Langues occitano-romanes — Wikipédia

Occitano-roman
Image illustrative de l’article Langues occitano-romanes
Langues filles catalan (valencien, baléare, alguérois, roussillonnais)


occitan (gascon, auvergnat, limousin, provençal, niçois, vivaro-alpin)
piémontais[1] ?
royasque ?
aragonais ?

Pays Andorre, Espagne, France, Italie, Monaco
Région Occitanie culturelle, incluse dans tout ou partie des régions administratives :
Nouvelle-Aquitaine, Auvergne-Rhône-Alpes, Centre-Val de Loire, Occitanie, Provence-Alpes-Côte d'Azur, mais aussi Monaco, Val d'Aran (Catalogne), Vallées occitanes (Piémont et Ligurie), Guardia Piemontese (Calabre).
Pays catalans :
Catalogne, Communauté valencienne, Îles Baléares, Pyrénées-Orientales, Franja de Ponent (Aragon), El Carxe (région de Murcie), L'Alguer (Sardaigne)
Nombre de locuteurs 16 500 000[réf. nécessaire]
Typologie SVO
Classification par famille
Statut officiel
Langue officielle Drapeau d'Andorre Andorre
Drapeau de la Catalogne Catalogne
Drapeau des îles Baléares Îles Baléares
Drapeau de la Communauté valencienne Communauté valencienne
Drapeau de l'Italie Italie (langue minoritaire)
L'occitano-roman est au cœur du continuum linguistique des langues romanes.

Les langues occitano-romanes (catalan : llengües occitanoromàniques, occitan : lengas occitanoromanicas) sont une branche des langues romanes qui englobe l'occitan et le catalan élargie parfois à l'aragonais, au piémontais et au royasque.

Elles se parlent dans cinq pays d'Europe: en Andorre, en Espagne (Catalogne, Communauté valencienne, Îles Baléares, Frange d'Aragon, El Carche), en Italie (Vallées occitanes, Alghero, Guardia Piemontese), en France (région culturelle d'Occitanie et Pyrénées-Orientales catalanes), et à Monaco, ainsi qu'historiquement dans le comté de Tripoli (Liban), en Algérie française et dans les possessions de la couronne d'Aragon : Duché d'Athènes, Sud de l'Italie, etc.

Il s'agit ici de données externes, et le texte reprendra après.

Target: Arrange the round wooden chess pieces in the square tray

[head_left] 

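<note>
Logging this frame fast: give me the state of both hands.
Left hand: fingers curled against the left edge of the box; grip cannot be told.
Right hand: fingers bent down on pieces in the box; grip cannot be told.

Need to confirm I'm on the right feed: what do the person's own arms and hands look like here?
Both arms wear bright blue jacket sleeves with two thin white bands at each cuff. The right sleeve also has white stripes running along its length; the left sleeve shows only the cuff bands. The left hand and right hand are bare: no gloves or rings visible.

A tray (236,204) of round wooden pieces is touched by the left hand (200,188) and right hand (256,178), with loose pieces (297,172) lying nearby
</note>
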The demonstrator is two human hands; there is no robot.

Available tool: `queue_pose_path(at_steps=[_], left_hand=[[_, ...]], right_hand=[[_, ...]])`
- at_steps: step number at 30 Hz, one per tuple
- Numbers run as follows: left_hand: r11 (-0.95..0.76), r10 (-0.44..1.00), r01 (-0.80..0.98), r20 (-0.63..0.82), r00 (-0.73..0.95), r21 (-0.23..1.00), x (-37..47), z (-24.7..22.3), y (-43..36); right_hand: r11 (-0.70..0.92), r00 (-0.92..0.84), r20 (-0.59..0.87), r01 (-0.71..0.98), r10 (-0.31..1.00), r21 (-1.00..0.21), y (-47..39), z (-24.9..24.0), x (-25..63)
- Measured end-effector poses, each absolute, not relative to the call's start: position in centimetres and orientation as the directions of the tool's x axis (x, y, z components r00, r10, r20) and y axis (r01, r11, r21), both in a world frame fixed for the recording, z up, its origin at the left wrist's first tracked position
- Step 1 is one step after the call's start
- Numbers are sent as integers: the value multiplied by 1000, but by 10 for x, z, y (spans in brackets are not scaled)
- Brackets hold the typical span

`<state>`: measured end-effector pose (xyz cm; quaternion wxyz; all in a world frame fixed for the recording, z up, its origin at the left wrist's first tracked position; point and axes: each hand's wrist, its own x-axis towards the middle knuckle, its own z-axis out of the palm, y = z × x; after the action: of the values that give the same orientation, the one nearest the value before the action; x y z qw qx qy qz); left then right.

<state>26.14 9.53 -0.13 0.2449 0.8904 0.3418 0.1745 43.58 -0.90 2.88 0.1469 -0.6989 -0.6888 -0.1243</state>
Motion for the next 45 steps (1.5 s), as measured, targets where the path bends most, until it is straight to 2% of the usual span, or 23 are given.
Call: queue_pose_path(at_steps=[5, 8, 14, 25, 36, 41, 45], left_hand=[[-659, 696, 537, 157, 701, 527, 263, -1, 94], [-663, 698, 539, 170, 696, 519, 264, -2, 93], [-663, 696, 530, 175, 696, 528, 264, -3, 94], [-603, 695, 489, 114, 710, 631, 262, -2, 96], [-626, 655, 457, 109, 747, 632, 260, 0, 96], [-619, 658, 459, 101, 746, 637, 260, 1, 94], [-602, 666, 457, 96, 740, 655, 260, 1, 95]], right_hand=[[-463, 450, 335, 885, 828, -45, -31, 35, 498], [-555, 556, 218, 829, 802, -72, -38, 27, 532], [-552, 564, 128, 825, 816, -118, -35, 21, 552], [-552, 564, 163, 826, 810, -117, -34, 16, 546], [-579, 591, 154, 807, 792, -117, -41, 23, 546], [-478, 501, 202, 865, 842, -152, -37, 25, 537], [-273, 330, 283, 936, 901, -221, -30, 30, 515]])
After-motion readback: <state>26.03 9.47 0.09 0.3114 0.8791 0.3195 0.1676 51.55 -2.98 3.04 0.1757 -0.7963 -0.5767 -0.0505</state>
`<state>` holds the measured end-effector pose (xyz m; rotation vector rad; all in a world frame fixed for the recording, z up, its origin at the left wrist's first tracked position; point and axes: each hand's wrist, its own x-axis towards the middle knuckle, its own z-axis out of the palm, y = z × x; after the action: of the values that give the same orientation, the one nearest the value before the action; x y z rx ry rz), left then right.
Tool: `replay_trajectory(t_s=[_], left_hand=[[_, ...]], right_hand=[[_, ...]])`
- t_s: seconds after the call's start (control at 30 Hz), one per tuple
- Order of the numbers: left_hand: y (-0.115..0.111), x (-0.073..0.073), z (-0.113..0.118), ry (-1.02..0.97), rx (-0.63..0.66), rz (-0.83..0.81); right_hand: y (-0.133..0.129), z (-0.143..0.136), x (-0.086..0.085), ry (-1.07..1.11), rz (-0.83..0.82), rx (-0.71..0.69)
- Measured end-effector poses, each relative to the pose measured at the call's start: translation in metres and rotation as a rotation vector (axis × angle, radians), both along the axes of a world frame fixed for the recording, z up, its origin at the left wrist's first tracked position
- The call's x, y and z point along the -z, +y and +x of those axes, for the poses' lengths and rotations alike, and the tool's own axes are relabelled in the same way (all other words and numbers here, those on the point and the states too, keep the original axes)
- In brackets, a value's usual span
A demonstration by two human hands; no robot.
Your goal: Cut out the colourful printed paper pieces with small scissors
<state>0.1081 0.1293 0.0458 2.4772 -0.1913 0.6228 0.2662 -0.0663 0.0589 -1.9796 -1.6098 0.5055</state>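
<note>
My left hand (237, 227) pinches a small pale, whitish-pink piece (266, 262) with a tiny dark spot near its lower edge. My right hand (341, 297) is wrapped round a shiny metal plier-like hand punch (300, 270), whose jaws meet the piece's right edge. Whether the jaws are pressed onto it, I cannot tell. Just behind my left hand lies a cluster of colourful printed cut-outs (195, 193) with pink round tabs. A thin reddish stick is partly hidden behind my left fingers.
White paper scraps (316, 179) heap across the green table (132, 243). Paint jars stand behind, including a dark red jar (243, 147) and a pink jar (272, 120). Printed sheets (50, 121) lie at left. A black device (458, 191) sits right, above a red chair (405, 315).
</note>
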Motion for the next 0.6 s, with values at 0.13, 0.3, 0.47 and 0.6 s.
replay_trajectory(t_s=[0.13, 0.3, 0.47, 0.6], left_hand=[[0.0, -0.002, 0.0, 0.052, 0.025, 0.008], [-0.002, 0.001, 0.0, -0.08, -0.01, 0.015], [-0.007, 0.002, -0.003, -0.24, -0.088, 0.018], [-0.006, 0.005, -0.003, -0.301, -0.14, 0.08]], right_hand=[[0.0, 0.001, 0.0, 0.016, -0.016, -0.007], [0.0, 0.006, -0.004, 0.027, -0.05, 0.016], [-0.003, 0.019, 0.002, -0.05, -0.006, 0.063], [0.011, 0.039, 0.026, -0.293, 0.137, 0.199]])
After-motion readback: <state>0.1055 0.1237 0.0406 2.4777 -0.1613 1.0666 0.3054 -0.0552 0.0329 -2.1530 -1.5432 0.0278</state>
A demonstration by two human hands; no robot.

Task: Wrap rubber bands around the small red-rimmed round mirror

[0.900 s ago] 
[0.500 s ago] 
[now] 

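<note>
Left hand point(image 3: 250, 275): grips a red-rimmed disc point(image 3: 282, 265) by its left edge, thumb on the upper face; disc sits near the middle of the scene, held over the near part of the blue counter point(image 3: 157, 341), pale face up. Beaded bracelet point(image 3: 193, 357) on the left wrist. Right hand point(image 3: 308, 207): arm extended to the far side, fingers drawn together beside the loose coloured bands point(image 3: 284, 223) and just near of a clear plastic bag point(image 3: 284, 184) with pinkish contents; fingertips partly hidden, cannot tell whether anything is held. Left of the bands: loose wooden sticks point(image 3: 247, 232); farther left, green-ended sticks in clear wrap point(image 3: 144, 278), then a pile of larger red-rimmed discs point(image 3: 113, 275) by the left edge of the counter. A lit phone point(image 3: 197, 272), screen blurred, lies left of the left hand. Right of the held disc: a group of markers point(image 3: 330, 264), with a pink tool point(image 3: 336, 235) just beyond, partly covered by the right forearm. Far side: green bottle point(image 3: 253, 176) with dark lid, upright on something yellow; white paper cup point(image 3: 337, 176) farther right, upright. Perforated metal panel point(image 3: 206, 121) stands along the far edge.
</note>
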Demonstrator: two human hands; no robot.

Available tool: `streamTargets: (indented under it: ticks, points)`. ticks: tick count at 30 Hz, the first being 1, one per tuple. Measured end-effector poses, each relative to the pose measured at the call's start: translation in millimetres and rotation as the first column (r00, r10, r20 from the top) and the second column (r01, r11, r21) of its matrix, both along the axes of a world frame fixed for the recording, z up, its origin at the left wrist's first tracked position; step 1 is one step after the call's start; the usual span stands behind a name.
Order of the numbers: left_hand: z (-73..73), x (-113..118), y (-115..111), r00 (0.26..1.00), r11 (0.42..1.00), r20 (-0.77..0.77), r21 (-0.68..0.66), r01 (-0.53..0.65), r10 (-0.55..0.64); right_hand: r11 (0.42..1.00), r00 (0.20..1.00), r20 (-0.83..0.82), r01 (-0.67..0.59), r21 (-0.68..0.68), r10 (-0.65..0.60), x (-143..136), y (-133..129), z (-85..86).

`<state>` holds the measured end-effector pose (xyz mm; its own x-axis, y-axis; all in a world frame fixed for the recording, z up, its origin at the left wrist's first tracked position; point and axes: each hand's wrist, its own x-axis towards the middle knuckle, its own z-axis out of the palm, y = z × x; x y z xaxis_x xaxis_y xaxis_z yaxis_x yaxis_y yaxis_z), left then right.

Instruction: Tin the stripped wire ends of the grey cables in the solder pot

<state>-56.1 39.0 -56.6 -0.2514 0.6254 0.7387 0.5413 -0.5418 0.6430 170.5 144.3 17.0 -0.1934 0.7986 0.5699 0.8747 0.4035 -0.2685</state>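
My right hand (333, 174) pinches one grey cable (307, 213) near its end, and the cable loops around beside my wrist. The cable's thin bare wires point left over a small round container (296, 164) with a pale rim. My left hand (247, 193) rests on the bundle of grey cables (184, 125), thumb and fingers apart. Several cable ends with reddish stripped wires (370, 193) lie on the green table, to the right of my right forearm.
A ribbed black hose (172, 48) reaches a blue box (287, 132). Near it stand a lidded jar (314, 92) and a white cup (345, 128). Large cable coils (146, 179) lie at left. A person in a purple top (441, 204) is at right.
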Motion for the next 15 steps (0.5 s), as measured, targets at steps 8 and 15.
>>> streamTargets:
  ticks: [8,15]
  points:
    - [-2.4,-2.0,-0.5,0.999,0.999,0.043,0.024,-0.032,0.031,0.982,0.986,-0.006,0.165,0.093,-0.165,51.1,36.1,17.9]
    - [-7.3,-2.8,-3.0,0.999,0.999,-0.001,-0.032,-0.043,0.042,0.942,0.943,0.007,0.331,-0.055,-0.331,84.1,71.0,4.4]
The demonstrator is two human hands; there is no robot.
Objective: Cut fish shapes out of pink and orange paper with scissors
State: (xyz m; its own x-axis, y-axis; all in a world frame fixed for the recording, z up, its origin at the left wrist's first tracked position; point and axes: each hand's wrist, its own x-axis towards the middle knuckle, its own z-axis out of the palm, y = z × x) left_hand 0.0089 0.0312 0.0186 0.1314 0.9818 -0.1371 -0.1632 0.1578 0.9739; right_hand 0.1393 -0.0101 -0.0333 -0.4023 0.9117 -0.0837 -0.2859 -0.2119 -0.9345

On retrouve aussi des communautés linguistiques existantes ou historiques dans l'Europe protestante (Allemagne, Suisse, etc.) et dans le Nouveau Monde : Argentine, Uruguay, États-Unis, etc.

Un débat existe sur l'existence de ce groupe de langues où s'opposent des critères linguistiques à des critères politiques. Toutefois, dans leur forme écrite, le catalan moderne et l'occitan moderne sont hautement intelligibles ; le pourcentage de lexique commun est supérieur à celui existant entre l'espagnol et le portugais. Les langues occitano-romanes sont donc très proches, de plus elles forment un continuum linguistique transitionnel entre les langues ibéro-romanes et les langues gallo-romanes[2].[source insuffisante] La proximité avec les parlers gallo-italiques peut aussi être relevée. De fait, il existe des raisons fondées pour considérer les langues occitano-romanes comme un groupe phylogénétique valide (sens linguistique) ; à la différence des anciennes classifications qui les faisaient appartenir à des groupes polyphylétiques différents (sens géographique).[réf. nécessaire]

Classification[modifier | modifier le code]

Famille linguistique[modifier | modifier le code]

Le groupe occitano-roman au sein des langues romanes selon Y. B. Koryakov[3].

Selon certains linguistes, l’occitan et le catalan doivent être considérées comme des langues gallo-romanes. D’autres linguistes y classent l'occitan, mais considèrent le catalan comme faisant partie des langues ibéro-romanes. Certains linguistes classent le catalan dans le diasystème occitan. De ce fait, le catalan serait considéré comme une variante occitane de type Ausbau[4].[évasif]

La question en débat est autant politique que linguistique, car la division classique entre gallo-roman et ibéro-roman repose sur l'idée que la France et l'Espagne sont des États-nations. Cette classification s'appuie donc plus sur des critères territoriaux que sur des critères historiques et linguistiques. L'un des principaux promoteurs de l'unité des langues de la péninsule Ibérique était le philologue espagnol Ramón Menéndez Pidal. En France, un courant autour de Gaston Paris s’attacha à présenter l'unité des dialectes gallo-romans en y incluant l'occitan. Tandis que déjà bien avant d'autres linguistes comme Wilhelm Meyer-Lübke[5] et Friedrich Christian Diez ou plus récemment comme Louis Alibert[6] ont soutenu la parenté de l'occitan et du catalan.[réf. nécessaire]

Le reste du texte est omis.